The back has a slight texture from the kiln paper that I'm using (highly recommended instead of kiln wash) which is good for gluing the bails on that I'm using on some. Some papers supposedly give and even finer texture, but I would bet that some sanding with MM would give a glossy back if wanted.


----------



## Russianwolf (Oct 12, 2010)

just one comment???? :tongue:


----------



## Seer (Oct 12, 2010)

Cool Idea I wonder if you could fuse these to a pen tube?  Probaly too hot for the brass as it may melt but they look great Mike


----------



## LEAP (Oct 12, 2010)

Ok here's no. 2 I like the blue and black one, kind of Mondrian style. What do you use as an adhesive to glue on the bails? my daughter makes sea glass pendents and usually wire wraps them. The bails you are using look like it would be a much more simple and elegent attachment.


----------



## BigguyZ (Oct 12, 2010)

When do you get good enough to make a glass nib?  :biggrin:

But seriously, that is very neat.  How much does is cost to get into that hobby?  I may have to add that to my future endeavors list.


----------



## Russianwolf (Oct 12, 2010)

Brass will survive the firing (although it will darken due to the fire scale). Glass fusing takes place at 1300-1550 F and I've fired a tube with Artclay Silver up to 1600. I'll be playing with both glass and silver on tubes as I get more techniques down. The problem with glass on a tube is forming it to the tube and not having it sag. I've got a couple ideas that I will be exploring on this though.


There is a highly recommended adhesive called E6000 I think it is. Its strong but slightly flexible, so holds well. There are many styles of glue-on bails and other glue-on findings. I have some also that are Sterling, but want to save them for when I get better since they are more expensive than the bronze.


----------



## Russianwolf (Oct 12, 2010)

you can get a microwave kiln for $100, plus some glass (I've got $50 worth and it will last me a good while). I went ahead and got a small computerized kiln to have more control and it ran me $550. But it allows me to do a lot of things that the microwave kiln just won't.

You can technically do some of this with a torch also, just need one with oxy to get to the right temp range. You could also use a torch for what's called lamp working glass. If you've seen spiders (art, not real) in a glass ball for example, that's lamp work.


----------



## Padre (Oct 12, 2010)

Mike, they look good.  What coe are you using?
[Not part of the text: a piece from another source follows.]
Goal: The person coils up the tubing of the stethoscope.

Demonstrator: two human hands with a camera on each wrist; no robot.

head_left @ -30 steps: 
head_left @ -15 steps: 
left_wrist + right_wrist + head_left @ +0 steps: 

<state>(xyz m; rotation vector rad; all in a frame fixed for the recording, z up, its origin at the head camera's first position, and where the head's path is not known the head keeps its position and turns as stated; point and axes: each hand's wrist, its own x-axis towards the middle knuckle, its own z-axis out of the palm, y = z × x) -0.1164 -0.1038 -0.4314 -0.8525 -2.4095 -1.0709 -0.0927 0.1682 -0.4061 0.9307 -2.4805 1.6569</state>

You know, you can make a small drawing pick out of stainless steel rod (I used to get mine from McMaster Carr) and hot draw the glass, causing a great look.  Just make sure you have a good face mask and gloves to do that!!


----------



## Russianwolf (Oct 12, 2010)

I'm using Uroboros System 96. Mostly transparents at the moment.

I've heard of the raking technique, but will likely wait on that until I get more experience.


----------



## Padre (Oct 12, 2010)

They look great.  The raking isn't as hard as it sounds. :tongue:  I mean, if I could do it....................:biggrin:


----------



## nava1uni (Oct 13, 2010)

Ii really like your pieces.  Learning a new art takes time, but it looks like you are a quick learner.  I particularly like the blue tone glass pieces.


----------



## jaeger (Oct 15, 2010)

Nice work! I like the yellow and clear.


----------



## Mather323 (Oct 16, 2010)

They look great!


----------



## Whaler (Oct 16, 2010)

Looks good Mike.


----------